The Illinois requirements are mostly classroom work with a shooting qualification at the end.
Safety is paramount. If you are worried, ask the question or stop someone else. I charged all the students in this class up front as Safety Officers. “Everybody is responsible for safety here. If you see something unsafe you have full permission to call it out.” The instructor can’t be everywhere or see everything all the time.

It should obvious that no alcohol is permitted before or during class, but I know instructors who had to kick out students who showed up for the first day who were drinking in the parking lot!

Know the 4 rules of gun safety in advance and observe them when handling your gun.

1. Treat every gun as if it was loaded.

2. Keep your finger off the trigger until you are ready to shoot.

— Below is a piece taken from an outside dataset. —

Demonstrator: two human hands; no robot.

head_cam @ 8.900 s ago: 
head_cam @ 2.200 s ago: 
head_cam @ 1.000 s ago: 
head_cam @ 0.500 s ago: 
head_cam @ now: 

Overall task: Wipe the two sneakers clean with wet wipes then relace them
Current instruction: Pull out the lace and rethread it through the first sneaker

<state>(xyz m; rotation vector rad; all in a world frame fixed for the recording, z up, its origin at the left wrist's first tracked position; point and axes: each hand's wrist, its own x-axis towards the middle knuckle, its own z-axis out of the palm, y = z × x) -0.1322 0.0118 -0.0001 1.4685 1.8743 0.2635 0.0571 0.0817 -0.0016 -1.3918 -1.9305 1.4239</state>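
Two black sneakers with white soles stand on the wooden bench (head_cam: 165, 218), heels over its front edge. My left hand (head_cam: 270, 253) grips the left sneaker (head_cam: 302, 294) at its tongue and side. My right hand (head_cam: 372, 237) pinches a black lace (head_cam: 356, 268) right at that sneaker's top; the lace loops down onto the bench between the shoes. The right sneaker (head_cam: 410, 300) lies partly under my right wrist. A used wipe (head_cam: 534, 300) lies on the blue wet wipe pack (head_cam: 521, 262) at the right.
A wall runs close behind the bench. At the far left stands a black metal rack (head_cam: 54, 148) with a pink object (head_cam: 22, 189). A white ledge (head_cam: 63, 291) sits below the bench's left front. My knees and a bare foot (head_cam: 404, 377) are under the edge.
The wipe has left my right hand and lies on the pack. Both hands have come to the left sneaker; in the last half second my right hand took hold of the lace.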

3. Never point a firearm at anything you are not willing to shoot or destroy

4. Be aware of your backstops and beyond.

Muzzle control inside a classroom or on the range is critical. The Glock training people came up with a laser meme I like. “Believe your gun muzzle has a laser beam coming out of the end of the barrel all the time. That laser can destroy or cut off anything it crosses. Do not swipe the laser across yourself or others.”

Items to bring to the class- a pistol and a means to reload it (at least one magazine or revolver speed loader.) Ensure your gun is unloaded before placing it into an enclosed case. Double or triple check it is unloaded. Visually and physically inspect the chamber and magazine area or cylinder. When I say physically inspect, I mean put your finger into the chamber hole (some areas are not well lit, and you might not see brass in the chamber.) Look away, clear your mind, then do it again- visually and physically ensure the pistol is empty.
At the class, do not display or pull out your pistol unless told to by the instructor.

A holster is not required, but if you do have a holster, bring it along in case the instructor is willing to help you learn to draw and re-holster safely.

There is no specific requirement for what type or caliber gun you must bring. Several students qualified with .22 pistols. The others had a 10mm, two .45 ACP’s, some 9mm’s and a couple of revolvers in .38 Special and one giant Colt Anaconda in .44 magnum with an 8-inch barrel. (At 5 yards there was a chance the huge .44 would set the paper target on fire or knock the target holder completely over! Nah..)

Bring eye protection, hearing protection and a cleaning kit or at least an appropriate cleaning rod, some patches and some gun oil. One of the topics the state wants you to experience is how to properly and safely clean your pistol then dispose of the cleaning materials. It would be good to know how to disassemble your pistol before showing up for the class. In my recent class I was very surprised several people did not know how to disassemble let alone properly lubricate their weapons.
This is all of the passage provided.